- [PROBLEM STATEMENT]: Look below for the line containing "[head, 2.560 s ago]"; from there through the line containing "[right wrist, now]", both lines included, please set down each line exactly and nothing else.

- [TASK DATA]:

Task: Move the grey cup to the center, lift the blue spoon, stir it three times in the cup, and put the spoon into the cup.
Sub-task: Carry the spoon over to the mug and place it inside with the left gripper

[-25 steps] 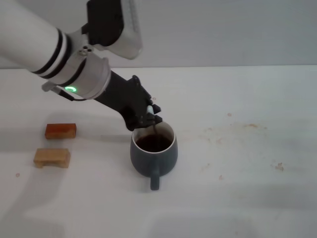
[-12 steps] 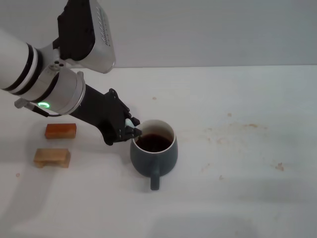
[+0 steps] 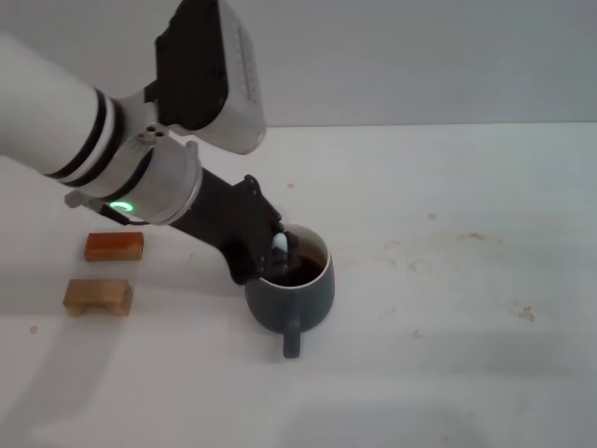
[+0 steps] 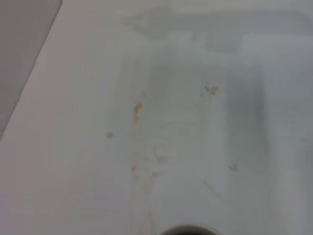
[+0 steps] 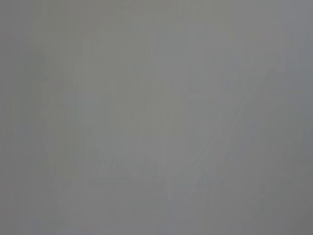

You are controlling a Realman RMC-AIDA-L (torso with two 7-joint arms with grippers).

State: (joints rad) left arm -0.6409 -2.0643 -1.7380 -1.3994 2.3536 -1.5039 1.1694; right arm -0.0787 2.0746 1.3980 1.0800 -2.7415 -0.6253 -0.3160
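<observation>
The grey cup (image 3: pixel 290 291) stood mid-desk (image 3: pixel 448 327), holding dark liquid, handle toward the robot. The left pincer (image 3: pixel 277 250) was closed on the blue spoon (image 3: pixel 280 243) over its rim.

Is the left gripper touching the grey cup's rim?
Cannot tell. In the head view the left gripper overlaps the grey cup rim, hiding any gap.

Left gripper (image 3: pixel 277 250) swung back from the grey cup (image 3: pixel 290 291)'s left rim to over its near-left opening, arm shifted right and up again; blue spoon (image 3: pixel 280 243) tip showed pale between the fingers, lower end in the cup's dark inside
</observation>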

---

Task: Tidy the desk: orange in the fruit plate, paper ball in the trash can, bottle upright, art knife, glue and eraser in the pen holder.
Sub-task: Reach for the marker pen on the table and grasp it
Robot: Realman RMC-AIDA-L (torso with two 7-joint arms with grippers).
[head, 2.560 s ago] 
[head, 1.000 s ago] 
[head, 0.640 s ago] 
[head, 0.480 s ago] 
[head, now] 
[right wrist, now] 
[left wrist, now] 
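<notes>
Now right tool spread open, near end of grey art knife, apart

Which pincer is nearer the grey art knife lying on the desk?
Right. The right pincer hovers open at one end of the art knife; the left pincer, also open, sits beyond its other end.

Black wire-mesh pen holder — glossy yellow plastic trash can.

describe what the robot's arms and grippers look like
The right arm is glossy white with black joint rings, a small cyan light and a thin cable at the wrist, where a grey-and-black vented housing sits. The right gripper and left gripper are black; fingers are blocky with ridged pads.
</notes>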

- [PROBLEM SOLUTION]:
[head, 2.560 s ago] 
[head, 1.000 s ago] 
[head, 0.640 s ago] 
[head, 0.480 s ago] 
[head, now] 
[right wrist, now] 

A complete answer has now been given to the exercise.